• What you need to do:
Once the line with "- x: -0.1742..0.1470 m" is found in the entries below, repeat it and each following line exactly, up to and including the line with "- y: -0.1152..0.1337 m". Add no other lines.

(Stored items from a collection)
=== Section Start ===

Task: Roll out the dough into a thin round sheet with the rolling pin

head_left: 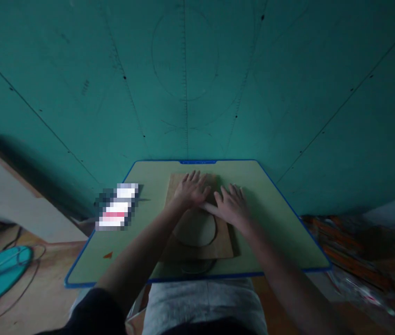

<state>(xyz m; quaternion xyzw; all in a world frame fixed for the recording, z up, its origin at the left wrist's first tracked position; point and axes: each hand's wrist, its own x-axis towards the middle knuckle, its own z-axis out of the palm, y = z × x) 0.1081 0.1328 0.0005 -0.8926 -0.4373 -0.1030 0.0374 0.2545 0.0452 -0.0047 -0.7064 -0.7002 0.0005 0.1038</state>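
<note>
A round, flat sheet of dough (pixel 196 229) lies on a wooden board (pixel 223 246) in the middle of the table. Across the dough's far edge rests a slim, pale rolling pin (pixel 210 208), partly covered by both hands. My left hand (pixel 191 190) lies flat over the pin's left part, fingers stretched forward and spread. At the pin's right end my right hand (pixel 233 204) presses with its palm, and its fingers are also straight and apart. Neither hand has its fingers wrapped round the pin.
The table (pixel 274 232) is pale with a blue rim and stands against a green wall (pixel 197 93). To the left lie a blurred-out phone-like object (pixel 117 207) and a small orange scrap (pixel 108 255). A turquoise round thing (pixel 2 274) is on the floor at left.
</note>
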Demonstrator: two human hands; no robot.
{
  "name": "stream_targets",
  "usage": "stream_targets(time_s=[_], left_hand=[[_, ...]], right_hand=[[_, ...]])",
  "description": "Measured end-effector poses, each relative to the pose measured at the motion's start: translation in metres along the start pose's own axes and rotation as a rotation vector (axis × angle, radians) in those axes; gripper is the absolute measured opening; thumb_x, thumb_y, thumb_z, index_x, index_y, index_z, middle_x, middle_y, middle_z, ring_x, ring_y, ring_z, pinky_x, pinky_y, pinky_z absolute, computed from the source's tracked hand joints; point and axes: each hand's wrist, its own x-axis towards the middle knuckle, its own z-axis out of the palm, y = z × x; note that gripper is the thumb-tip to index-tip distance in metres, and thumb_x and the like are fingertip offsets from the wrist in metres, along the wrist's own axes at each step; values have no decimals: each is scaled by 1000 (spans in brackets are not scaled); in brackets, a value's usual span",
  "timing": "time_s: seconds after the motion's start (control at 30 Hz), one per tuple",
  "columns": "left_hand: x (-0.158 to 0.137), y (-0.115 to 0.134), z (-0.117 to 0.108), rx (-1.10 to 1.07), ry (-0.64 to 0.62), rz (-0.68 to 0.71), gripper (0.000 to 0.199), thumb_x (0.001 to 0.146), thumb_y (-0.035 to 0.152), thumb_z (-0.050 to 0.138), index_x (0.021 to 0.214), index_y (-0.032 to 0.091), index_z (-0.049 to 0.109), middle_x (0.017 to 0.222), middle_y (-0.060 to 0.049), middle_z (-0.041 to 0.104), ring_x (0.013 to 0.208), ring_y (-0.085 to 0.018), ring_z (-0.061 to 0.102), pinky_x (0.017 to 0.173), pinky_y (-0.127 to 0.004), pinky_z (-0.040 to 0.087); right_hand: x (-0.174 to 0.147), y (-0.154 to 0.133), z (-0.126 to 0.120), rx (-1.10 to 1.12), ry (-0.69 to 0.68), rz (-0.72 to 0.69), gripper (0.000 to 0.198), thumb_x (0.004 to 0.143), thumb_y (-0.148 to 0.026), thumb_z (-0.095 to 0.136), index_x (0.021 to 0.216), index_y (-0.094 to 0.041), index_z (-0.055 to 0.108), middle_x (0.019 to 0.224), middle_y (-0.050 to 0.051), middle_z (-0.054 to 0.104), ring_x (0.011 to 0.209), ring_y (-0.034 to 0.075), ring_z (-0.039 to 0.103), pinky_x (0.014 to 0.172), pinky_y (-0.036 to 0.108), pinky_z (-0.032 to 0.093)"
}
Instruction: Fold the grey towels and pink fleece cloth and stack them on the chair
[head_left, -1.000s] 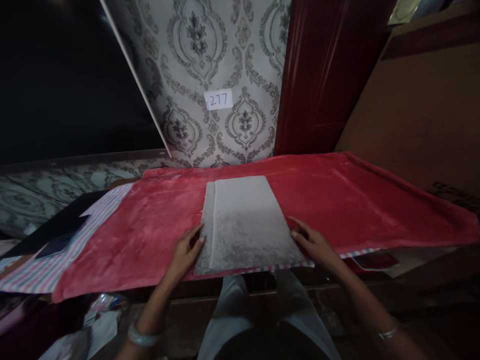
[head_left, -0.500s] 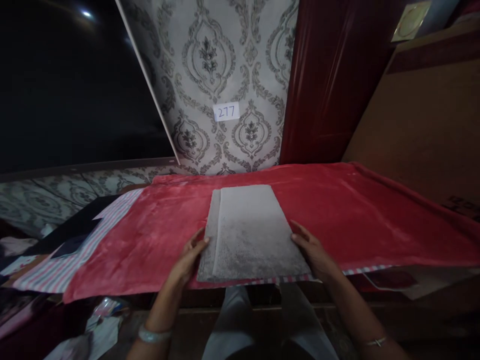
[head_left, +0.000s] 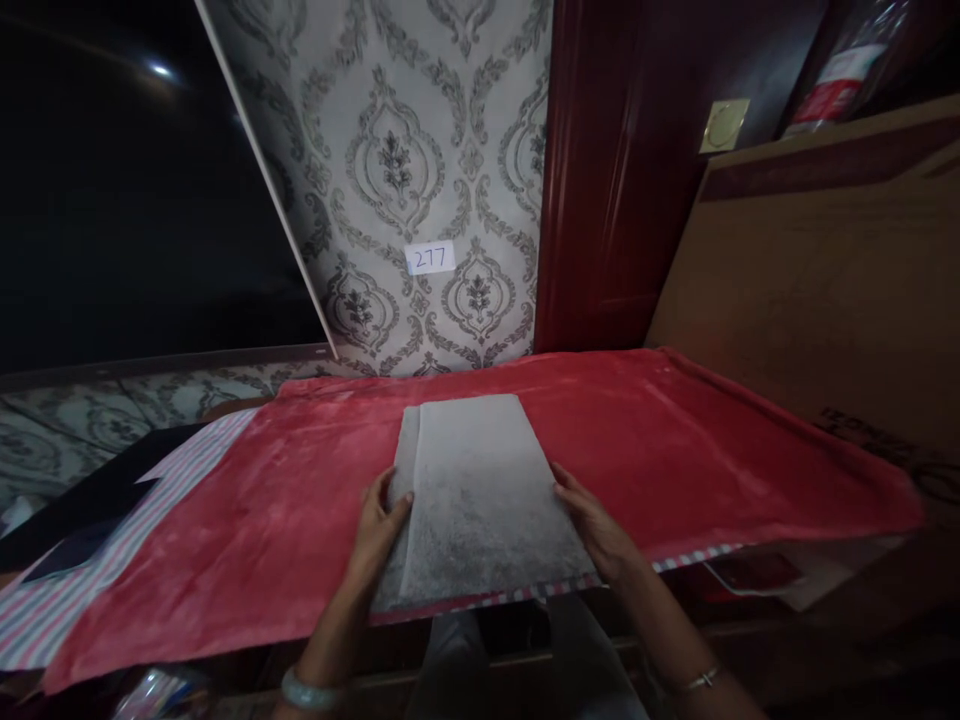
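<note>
A grey folded towel (head_left: 480, 490) lies flat on a red plush blanket (head_left: 637, 450), close to its front edge. One fold line runs along the towel's left side. My left hand (head_left: 384, 515) grips the left edge, thumb on top and the other fingers round the outer side. On the opposite edge, my right hand (head_left: 589, 515) holds the towel's right side, its fingertips against the border. Part of the right hand's grip is hidden from above.
Striped cloth (head_left: 142, 530) shows at the blanket's left end. A large dark screen (head_left: 150, 190) stands behind on the left. To the right are a cardboard box (head_left: 810, 270) and a plastic bottle (head_left: 840, 85). A paper marked 277 (head_left: 430, 257) is on the patterned wall.
The view has turned slightly right and up, so the scene sits lower and further left. Both hands stay at the towel's sides, and the towel keeps its folded shape.
</note>
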Motion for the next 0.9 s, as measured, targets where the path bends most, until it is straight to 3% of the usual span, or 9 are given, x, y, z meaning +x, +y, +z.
stream_targets(time_s=[0.1, 0.2, 0.33, 0.43, 0.5, 0.57, 0.7, 0.8, 0.9], left_hand=[[-1, -3, -4, 205, 54, 104, 57, 74, 46, 68, 124, 18, 62, 131, -14, 57, 130, -33, 51, 109, -51, 42], [-1, 16, -7, 363, 14, 291, 54, 82, 46, 61, 127, 17, 62, 144, -17, 50, 139, -35, 43, 114, -54, 38], [-11, 49, 14, 539, -229, 536, 55, 94, 41, 48, 146, 20, 49, 157, -14, 41, 146, -31, 36, 118, -52, 32], [-27, 51, 43, 717, -448, 634, 56, 95, 35, 48, 150, 26, 45, 162, -11, 33, 150, -32, 28, 119, -58, 27], [-36, 43, 57, 825, -554, 642, 54, 96, 33, 48, 149, 30, 45, 161, -8, 36, 150, -33, 28, 118, -63, 24], [-39, 36, 62, 878, -576, 634, 52, 99, 34, 44, 151, 33, 42, 161, -6, 36, 151, -32, 27, 119, -64, 23], [-33, 33, 55, 841, -590, 589, 50, 101, 38, 39, 151, 32, 42, 161, -5, 36, 151, -29, 26, 121, -60, 21], [-29, 38, 48, 755, -640, 504, 52, 101, 39, 38, 152, 27, 41, 161, -7, 35, 152, -25, 25, 123, -57, 19], [-29, 43, 45, 689, -664, 465, 53, 101, 37, 40, 152, 26, 40, 161, -6, 35, 152, -23, 25, 124, -54, 17]], right_hand=[[-4, -3, 0, 14, -56, 7, 59, 73, -49, 71, 126, -24, 65, 132, 10, 67, 122, 31, 61, 108, 53, 44], [-7, -9, 4, 36, -69, 41, 54, 71, -47, 73, 120, -25, 68, 126, 9, 70, 121, 31, 62, 108, 53, 44], [-8, -14, 11, 114, -87, 90, 53, 70, -43, 73, 119, -23, 69, 122, 9, 72, 118, 31, 64, 106, 51, 46], [-8, -14, 13, 157, -144, 111, 53, 73, -45, 69, 120, -21, 68, 118, 10, 73, 114, 31, 66, 102, 50, 49], [-6, -14, 14, 192, -166, 131, 53, 76, -47, 67, 120, -19, 68, 114, 12, 74, 110, 31, 68, 101, 50, 50], [-2, -14, 16, 240, -187, 174, 53, 77, -45, 67, 121, -16, 67, 109, 13, 75, 108, 31, 69, 100, 49, 50], [10, -11, 24, 357, -209, 238, 57, 78, -51, 66, 121, -14, 68, 104, 13, 76, 107, 31, 69, 99, 48, 51], [14, -1, 28, 375, -157, 136, 62, 81, -61, 61, 125, -17, 67, 109, 10, 75, 110, 31, 67, 98, 48, 51], [6, 18, 24, 341, -113, 36, 57, 83, -56, 65, 132, -27, 64, 118, 6, 73, 115, 27, 64, 100, 44, 50]])
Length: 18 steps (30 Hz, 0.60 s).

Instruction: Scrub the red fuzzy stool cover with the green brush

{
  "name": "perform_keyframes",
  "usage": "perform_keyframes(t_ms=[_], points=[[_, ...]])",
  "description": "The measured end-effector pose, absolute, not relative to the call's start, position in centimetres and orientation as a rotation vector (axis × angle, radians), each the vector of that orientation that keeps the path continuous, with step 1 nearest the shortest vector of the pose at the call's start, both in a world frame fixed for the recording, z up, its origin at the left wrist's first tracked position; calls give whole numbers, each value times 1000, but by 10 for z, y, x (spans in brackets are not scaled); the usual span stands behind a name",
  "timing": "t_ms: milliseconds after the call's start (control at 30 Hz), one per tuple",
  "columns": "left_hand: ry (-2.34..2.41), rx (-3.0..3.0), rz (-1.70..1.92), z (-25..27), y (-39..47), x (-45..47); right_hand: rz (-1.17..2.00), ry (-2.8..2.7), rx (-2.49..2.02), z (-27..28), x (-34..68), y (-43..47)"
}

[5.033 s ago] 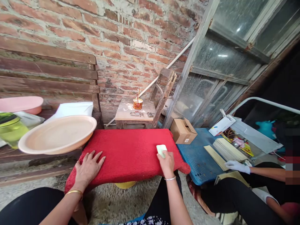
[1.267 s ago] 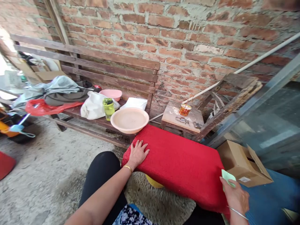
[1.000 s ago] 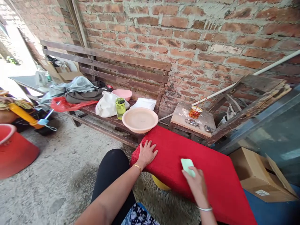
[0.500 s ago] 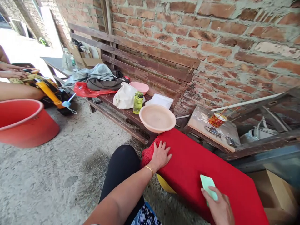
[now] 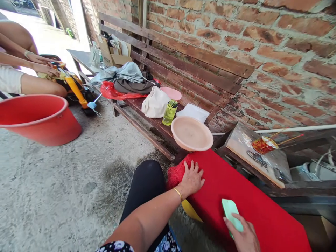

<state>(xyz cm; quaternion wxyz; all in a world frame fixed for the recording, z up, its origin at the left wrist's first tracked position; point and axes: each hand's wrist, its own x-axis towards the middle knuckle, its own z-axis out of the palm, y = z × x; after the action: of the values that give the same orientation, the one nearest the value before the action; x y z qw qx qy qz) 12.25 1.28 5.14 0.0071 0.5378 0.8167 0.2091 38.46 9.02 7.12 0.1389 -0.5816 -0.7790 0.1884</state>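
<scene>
My left hand [image 5: 193, 178] lies flat near the far left corner of a red cloth [image 5: 236, 189], its fingers spread and pressing on it. The cloth covers a long flat surface and has a lacy, bunched red edge [image 5: 176, 175] beside that hand. With my right hand [image 5: 245, 231] I grip a flat mint-green hand tool [image 5: 231, 210] with rounded corners. It rests on or just above the cloth, and its underside is hidden. Just beyond my left hand stands a pale pink basin [image 5: 192, 133], at the end of a wooden bench [image 5: 160, 122].
A green bottle [image 5: 170, 112], a white cloth bag [image 5: 155, 103] and clothes [image 5: 131, 78] lie on the bench. On the left are a large red tub [image 5: 63, 122] and another person's hands [image 5: 46, 66]. A small table [image 5: 244, 140] at right bears a patterned cup [image 5: 264, 144].
The view has swung left, so the surroundings sit further right. My left hand stays flat on the cloth. The mint-green tool in my right hand is nearer to my left hand.
</scene>
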Motion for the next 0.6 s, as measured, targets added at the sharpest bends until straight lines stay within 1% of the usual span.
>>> perform_keyframes(t_ms=[100,167,267,367,467,600], points=[[2563,1698,649,52,13,123,652,-2191,-1794,76,387,90],[2555,1696,646,53,13,122,710,-2229,-1682,82,363,77],[2512,1639,644,56,15,121,779,-2345,-1397,87,318,52],[2434,1578,610,62,17,116,822,-2410,-1269,84,305,44],[2343,1579,552,73,16,110,836,-2356,-1449,78,336,61],[2248,1527,520,95,12,96,708,-2210,-1782,81,381,83]])
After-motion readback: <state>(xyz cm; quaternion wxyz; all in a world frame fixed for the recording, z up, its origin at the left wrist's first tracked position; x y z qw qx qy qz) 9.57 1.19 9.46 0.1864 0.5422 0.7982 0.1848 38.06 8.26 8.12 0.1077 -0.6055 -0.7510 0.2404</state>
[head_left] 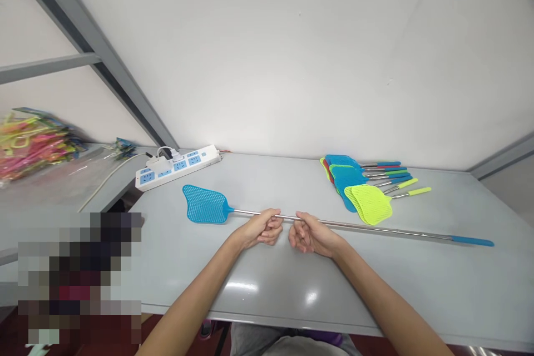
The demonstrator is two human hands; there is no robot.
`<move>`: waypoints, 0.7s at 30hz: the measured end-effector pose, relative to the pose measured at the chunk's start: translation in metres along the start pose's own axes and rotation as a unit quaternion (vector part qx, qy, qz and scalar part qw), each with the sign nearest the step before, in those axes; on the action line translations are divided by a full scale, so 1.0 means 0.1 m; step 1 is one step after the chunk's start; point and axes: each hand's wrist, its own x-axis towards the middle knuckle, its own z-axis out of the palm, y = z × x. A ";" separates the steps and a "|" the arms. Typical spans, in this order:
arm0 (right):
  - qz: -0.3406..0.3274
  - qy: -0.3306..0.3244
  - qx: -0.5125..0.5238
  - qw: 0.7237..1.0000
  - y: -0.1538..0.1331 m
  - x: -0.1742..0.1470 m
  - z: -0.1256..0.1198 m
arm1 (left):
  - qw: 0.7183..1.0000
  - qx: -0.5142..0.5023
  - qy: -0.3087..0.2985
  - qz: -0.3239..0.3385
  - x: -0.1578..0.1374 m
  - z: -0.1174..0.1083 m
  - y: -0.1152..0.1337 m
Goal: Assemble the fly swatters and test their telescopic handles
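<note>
A blue fly swatter (206,204) with a long, drawn-out metal rod lies across in front of me, its mesh head on the left and its blue grip far to the right. My left hand (263,227) is closed on the rod on the head's side, thumb along the top. Close beside it, my right hand (311,233) pinches the same rod, with its fingers curled beneath. A small stretch of bare rod shows between the two thumbs. Behind the right hand rests a pile of shorter fly swatters (371,203) in yellow-green, blue and red, heads to the left.
A white power strip (179,168) with plugs and a cable stands at the back left of the grey table (250,283). Further left, clear plastic bags (37,144) hold colourful items. A wall runs along the back. A blurred-out area covers the lower left.
</note>
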 end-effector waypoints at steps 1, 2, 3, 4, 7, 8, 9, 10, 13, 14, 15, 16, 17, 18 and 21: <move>-0.002 0.002 -0.002 1.000 0.01 0.00 -0.01 | 1.000 0.002 0.001 -0.002 0.00 0.01 0.00; -0.003 0.004 -0.004 1.000 0.01 0.00 -0.01 | 1.000 0.005 0.002 -0.005 0.00 0.03 0.00; -0.005 0.006 -0.005 1.000 0.02 0.01 -0.02 | 1.000 0.007 0.002 -0.008 0.01 0.04 0.00; -0.007 0.006 -0.005 1.000 0.03 0.01 -0.02 | 1.000 0.010 0.003 -0.011 0.01 0.06 0.00; -0.017 0.003 -0.007 1.000 0.04 0.02 -0.01 | 1.000 0.014 0.007 -0.016 0.03 0.10 -0.01; -0.021 0.002 -0.009 1.000 0.04 0.02 -0.01 | 1.000 0.014 0.009 -0.017 0.03 0.11 -0.01; -0.025 0.001 -0.012 1.000 0.04 0.03 0.00 | 1.000 0.015 0.012 -0.017 0.03 0.11 -0.01; -0.028 0.003 -0.015 1.000 0.04 0.03 0.01 | 1.000 0.015 0.014 -0.017 0.03 0.12 -0.01; -0.029 0.010 -0.022 0.999 0.04 0.03 0.03 | 0.999 0.016 0.020 -0.018 0.04 0.14 -0.02; -0.028 0.011 -0.023 0.999 0.04 0.03 0.03 | 0.999 0.017 0.021 -0.018 0.04 0.14 -0.02; -0.028 0.011 -0.022 0.999 0.05 0.03 0.03 | 0.999 0.017 0.021 -0.017 0.04 0.15 -0.02; -0.030 0.011 -0.021 0.999 0.05 0.03 0.03 | 1.000 0.018 0.020 -0.017 0.04 0.16 -0.02; -0.031 0.010 -0.019 0.999 0.05 0.03 0.03 | 1.000 0.018 0.019 -0.016 0.04 0.16 -0.02; -0.034 0.009 -0.016 0.999 0.05 0.03 0.03 | 1.000 0.019 0.018 -0.016 0.04 0.17 -0.02; -0.039 0.004 -0.007 0.999 0.06 0.03 0.03 | 0.999 0.023 0.021 -0.008 0.03 0.18 -0.03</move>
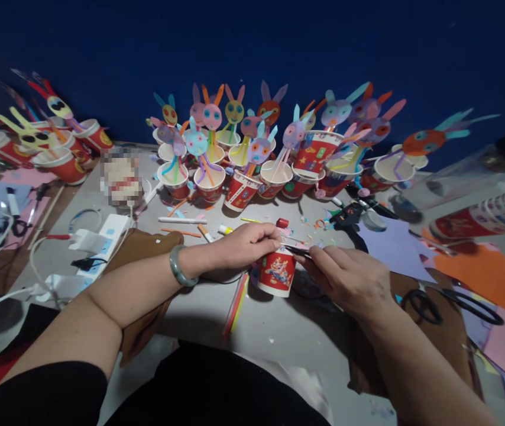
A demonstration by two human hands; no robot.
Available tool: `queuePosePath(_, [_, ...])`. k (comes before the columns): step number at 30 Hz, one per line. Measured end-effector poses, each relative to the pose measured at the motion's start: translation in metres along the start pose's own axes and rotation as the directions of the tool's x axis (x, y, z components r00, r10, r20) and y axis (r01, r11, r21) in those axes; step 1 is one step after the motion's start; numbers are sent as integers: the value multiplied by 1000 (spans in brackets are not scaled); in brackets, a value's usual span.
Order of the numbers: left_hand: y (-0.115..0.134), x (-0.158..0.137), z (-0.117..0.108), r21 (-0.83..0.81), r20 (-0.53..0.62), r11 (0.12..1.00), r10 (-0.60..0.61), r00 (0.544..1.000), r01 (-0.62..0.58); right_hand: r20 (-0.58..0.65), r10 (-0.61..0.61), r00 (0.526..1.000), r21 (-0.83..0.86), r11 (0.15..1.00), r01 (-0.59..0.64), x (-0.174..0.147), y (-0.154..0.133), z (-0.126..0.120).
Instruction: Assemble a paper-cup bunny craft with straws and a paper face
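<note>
A red paper cup [277, 273] with a cartoon print stands on the grey table in front of me. My left hand [244, 244], with a green bangle [180, 267] on the wrist, rests on the cup's rim, fingers pinched at its top. My right hand [345, 275] holds a thin dark tool [297, 251], its tip pointing at the cup's rim. Coloured paper strips [236, 303] lie just left of the cup.
Many finished red cups with paper rabbit heads [252, 160] crowd the back of the table, with more cups at far left [57, 155]. Black scissors [447, 303] lie at right by coloured paper sheets [478, 272]. Stacked cups [487, 218], pens [182, 220], a power strip [102, 234] and cables surround.
</note>
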State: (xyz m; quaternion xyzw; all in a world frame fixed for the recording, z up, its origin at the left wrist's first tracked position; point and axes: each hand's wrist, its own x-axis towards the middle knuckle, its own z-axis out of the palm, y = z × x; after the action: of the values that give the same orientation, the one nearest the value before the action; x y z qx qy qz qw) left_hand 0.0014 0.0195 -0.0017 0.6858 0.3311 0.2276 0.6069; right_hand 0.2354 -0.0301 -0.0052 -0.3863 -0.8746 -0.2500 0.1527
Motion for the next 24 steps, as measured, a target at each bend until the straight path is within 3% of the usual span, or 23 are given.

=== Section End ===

• Response area:
  - x: -0.1742..0.1470 m
  - z: -0.1256..0.1198 m
arm1 (left):
  - qw: 0.7183..1.0000
  - qx: -0.5142..0.5023
  - qy: -0.3087..0.2985
  - qz: -0.3239..0.3385
  - x: -0.1578..0.1374 m
  - z: -0.1174..0.1083 m
  - y: -0.1152..0.1337 m

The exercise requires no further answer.